J’ai décliné cette notion dans tous les sens. La question qui me hante, c’est: est-on capable de voir l’autre pour ce qu’il est réellement? Peut-on sortir d’un regard opportuniste qui nous pousse à voir les autres tels qu’on a envie de les voir, et non tels qu’ils sont?
C’est là-dessus qu’est construit le couple phare de la série. Laurence et Nathan ont une gestion totalement différente de l’épidémie, et ça résonne avec ce qui se passe aujourd’hui, la question de la gestion collective d’une épidémie. Nathan semble privilégier le bien collectif, alors que Laurence elle persiste à voir l’individu avant l’invisible, comme un père, une fille, une mère, un ami… C‘est une question insolvable en fait… La communauté doit-elle prendre le pas sur l’individu?
Vous avez dû décider très vite lors du processus d’écriture de la façon dont l’invisibilité allait être représentée à l’écran?

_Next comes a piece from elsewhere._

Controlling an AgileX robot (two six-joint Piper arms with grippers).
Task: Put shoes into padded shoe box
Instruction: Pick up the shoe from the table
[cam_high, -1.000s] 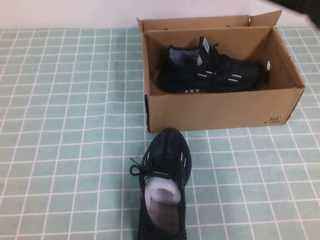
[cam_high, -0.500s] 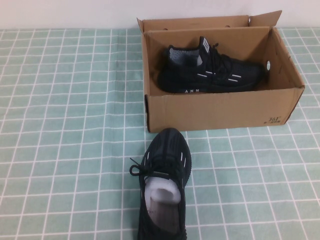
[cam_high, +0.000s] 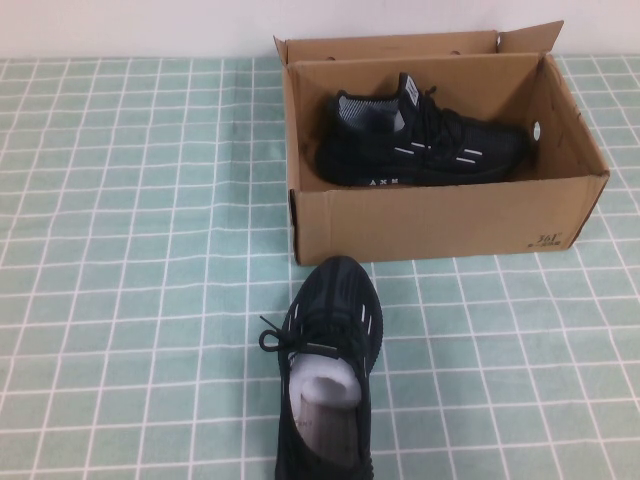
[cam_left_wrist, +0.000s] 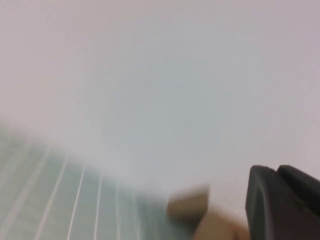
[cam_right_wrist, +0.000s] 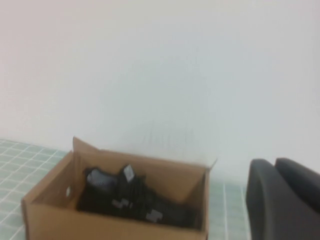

Je pense que c’est la première chose sur laquelle j’ai travaillé… Il y avait plusieurs manières d’aborder la question. On pouvait rester toujours dans le point de vue des visibles, dans l’étrangeté d’un objet qui bouge, rester spectateur du phénomène, comme dans Under the Dome ou In the Mist. C’était surement le plus simple financièrement et sur le plan de la production. Mais dans ce cas-là, les invisibles ne pouvaient pas être les personnages principaux, et on ne pouvait pas créer d’empathie avec eux.
Or, nous voulions être avec les invisibles. Mais comment voir leurs visages, leurs yeux? C’est là que tout passe!
Finalement, la grammaire utilisée est exactement celle que j’avais imaginée dès la Bible de la série. J’avais écrit les règles de l’invisibilité, notamment le fait que les gens redeviennent visibles lorsqu’ils s’endorment ou sont inconscient·es, cela permettait que les invisibles ne soient pas omni-puissant·es. Je trouvais ça beau, cette fragilité. J’imagine déjà la suite, les invisibles qui dorment dans des chambres fortes…
Donc par rapport à la grammaire, je me suis dit qu’il fallait donner au public la possibilité de voir à un moment l’invisible. C’est ce que font beaucoup de cinéastes finalement. A un moment donné, il y a ce que voient les personnages, et puis à travers l’ironie dramatique, on donne au spectateur une longueur d’avance, des infos que les personnages n’ont pas.
Donc de temps en temps, on montre les invisibles. Et pour que cela se démarque bien, on les montre nus. Ils sont nus pour qu’on ne voit pas leurs vêtements qui flottent, mais aussi pour que l’on différencie bien les visibles des invisibles.
Et s’ils se mettent nus, c’est qu’ils ont peur d’être repérés, donc qu’ils sont pourchassés. Et c’est comme ça qu’est venue l’idée de l’instance médicale qui veut les séquestrer. Ca devient organiquement juste qu’ils soient nus. Si un invisible n’a pas peur, il met son manteau pour sortir, ça lui permet d’avoir moins froid!
Pour moi être scénariste, c’est être extrêmement conséquent. On peut créer tous les univers qu’on veut, mais il faut respecter le pacte passé avec le public. Si on décide qu’un homme traverse les murs, il va falloir s’y tenir tout au long de la série. Tous les choix doivent donc être extrêmement conséquents.